Work instructions: In the listing below, the line containing "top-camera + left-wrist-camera" marks the end; copy exactly every line from the first through that one.

Exercise data:
-- -- --

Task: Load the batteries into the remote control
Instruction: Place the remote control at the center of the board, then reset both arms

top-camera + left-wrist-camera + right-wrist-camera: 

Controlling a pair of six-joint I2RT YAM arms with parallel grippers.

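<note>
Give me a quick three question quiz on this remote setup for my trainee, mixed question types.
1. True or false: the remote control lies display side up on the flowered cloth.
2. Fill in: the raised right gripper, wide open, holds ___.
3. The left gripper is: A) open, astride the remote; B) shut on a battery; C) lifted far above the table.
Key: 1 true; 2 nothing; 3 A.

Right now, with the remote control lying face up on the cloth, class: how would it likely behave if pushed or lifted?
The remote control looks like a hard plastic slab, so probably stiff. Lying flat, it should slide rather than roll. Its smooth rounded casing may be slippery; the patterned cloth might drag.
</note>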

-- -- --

Solved problem:
Task: Load the batteries into the remote control
Instruction: Place the remote control at the center of the board, then reset both arms

top-camera + left-wrist-camera + right-wrist-camera: 

With this, there is nothing more to the exercise.